• **What is needed**
Nothing in the records may be changed; reproduce all of them.
═══ Entries supplied ═══
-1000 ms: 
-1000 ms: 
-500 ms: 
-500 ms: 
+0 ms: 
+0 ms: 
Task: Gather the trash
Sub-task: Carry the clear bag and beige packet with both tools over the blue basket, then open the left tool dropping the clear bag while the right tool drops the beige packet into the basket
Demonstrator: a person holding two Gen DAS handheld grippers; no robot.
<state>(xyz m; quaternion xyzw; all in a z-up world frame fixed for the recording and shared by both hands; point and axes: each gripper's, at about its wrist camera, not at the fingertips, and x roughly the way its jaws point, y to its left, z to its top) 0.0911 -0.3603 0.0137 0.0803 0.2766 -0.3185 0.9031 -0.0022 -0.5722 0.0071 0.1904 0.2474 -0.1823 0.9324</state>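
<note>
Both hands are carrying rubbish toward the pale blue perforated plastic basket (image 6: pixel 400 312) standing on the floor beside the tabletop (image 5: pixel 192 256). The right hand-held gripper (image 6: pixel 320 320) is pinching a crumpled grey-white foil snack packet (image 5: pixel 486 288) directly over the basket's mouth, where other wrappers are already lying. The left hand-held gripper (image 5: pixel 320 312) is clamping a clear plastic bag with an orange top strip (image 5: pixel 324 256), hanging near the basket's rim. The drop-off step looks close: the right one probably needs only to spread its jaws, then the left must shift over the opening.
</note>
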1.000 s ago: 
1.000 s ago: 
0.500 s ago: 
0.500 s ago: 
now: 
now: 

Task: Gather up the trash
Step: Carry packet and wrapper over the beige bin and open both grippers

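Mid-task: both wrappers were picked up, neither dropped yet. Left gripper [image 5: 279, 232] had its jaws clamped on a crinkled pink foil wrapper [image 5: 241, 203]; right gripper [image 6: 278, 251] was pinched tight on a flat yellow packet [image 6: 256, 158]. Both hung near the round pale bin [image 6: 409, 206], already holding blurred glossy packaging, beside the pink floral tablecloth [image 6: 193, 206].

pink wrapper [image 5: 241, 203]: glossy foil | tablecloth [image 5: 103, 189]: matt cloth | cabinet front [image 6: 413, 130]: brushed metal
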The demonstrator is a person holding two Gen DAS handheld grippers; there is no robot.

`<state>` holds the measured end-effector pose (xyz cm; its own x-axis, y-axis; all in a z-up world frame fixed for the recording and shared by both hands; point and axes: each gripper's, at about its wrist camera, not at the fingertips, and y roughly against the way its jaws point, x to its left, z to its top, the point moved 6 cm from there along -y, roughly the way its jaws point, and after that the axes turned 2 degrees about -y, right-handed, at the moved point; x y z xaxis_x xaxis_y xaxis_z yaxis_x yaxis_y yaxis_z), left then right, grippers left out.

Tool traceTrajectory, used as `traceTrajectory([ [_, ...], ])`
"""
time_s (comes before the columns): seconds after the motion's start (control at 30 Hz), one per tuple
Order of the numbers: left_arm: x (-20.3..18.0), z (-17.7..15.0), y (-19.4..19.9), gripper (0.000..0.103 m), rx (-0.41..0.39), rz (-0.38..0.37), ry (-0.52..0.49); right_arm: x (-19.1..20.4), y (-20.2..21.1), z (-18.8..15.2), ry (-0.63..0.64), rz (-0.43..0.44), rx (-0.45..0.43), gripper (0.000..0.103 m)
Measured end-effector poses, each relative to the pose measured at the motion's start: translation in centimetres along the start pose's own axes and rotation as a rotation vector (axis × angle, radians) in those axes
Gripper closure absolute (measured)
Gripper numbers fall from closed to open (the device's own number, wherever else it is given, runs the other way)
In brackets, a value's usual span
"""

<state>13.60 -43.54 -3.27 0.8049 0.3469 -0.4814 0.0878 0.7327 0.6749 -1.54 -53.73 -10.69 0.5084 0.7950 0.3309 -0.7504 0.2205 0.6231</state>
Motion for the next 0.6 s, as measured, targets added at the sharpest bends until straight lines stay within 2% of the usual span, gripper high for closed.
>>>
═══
• **Answer area**
-1000 ms: 
-1000 ms: 
-500 ms: 
-500 ms: 
+0 ms: 
+0 ms: 
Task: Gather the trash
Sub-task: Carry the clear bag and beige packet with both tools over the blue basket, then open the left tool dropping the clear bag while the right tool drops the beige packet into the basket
Demonstrator: a person holding two Gen DAS handheld grippers; no robot.
<state>(xyz m; quaternion xyzw; all in a z-up world frame fixed for the recording and shared by both hands; point and axes: each gripper's, at about its wrist camera, not at the fingertips, and x roughly the way its jaws point, y to its left, z to its top) 0.0911 -0.3603 0.0137 0.0803 0.2766 -0.3185 0.9031 -0.0022 -0.5722 0.0071 0.1904 0.2474 -0.1823 0.9324</state>
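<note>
Both hands are carrying rubbish toward the pale blue perforated plastic basket (image 6: pixel 400 312) standing on the floor beside the tabletop (image 5: pixel 192 256). The right hand-held gripper (image 6: pixel 320 320) is pinching a crumpled grey-white foil snack packet (image 5: pixel 486 288) directly over the basket's mouth, where other wrappers are already lying. The left hand-held gripper (image 5: pixel 320 312) is clamping a clear plastic bag with an orange top strip (image 5: pixel 324 256), hanging near the basket's rim. The drop-off step looks close: the right one probably needs only to spread its jaws, then the left must shift over the opening.
</note>
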1.000 s ago: 
1.000 s ago: 
0.500 s ago: 
0.500 s ago: 
now: 
now: 

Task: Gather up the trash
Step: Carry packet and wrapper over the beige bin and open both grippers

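Mid-task: both wrappers were picked up, neither dropped yet. Left gripper [image 5: 279, 232] had its jaws clamped on a crinkled pink foil wrapper [image 5: 241, 203]; right gripper [image 6: 278, 251] was pinched tight on a flat yellow packet [image 6: 256, 158]. Both hung near the round pale bin [image 6: 409, 206], already holding blurred glossy packaging, beside the pink floral tablecloth [image 6: 193, 206].

pink wrapper [image 5: 241, 203]: glossy foil | tablecloth [image 5: 103, 189]: matt cloth | cabinet front [image 6: 413, 130]: brushed metal
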The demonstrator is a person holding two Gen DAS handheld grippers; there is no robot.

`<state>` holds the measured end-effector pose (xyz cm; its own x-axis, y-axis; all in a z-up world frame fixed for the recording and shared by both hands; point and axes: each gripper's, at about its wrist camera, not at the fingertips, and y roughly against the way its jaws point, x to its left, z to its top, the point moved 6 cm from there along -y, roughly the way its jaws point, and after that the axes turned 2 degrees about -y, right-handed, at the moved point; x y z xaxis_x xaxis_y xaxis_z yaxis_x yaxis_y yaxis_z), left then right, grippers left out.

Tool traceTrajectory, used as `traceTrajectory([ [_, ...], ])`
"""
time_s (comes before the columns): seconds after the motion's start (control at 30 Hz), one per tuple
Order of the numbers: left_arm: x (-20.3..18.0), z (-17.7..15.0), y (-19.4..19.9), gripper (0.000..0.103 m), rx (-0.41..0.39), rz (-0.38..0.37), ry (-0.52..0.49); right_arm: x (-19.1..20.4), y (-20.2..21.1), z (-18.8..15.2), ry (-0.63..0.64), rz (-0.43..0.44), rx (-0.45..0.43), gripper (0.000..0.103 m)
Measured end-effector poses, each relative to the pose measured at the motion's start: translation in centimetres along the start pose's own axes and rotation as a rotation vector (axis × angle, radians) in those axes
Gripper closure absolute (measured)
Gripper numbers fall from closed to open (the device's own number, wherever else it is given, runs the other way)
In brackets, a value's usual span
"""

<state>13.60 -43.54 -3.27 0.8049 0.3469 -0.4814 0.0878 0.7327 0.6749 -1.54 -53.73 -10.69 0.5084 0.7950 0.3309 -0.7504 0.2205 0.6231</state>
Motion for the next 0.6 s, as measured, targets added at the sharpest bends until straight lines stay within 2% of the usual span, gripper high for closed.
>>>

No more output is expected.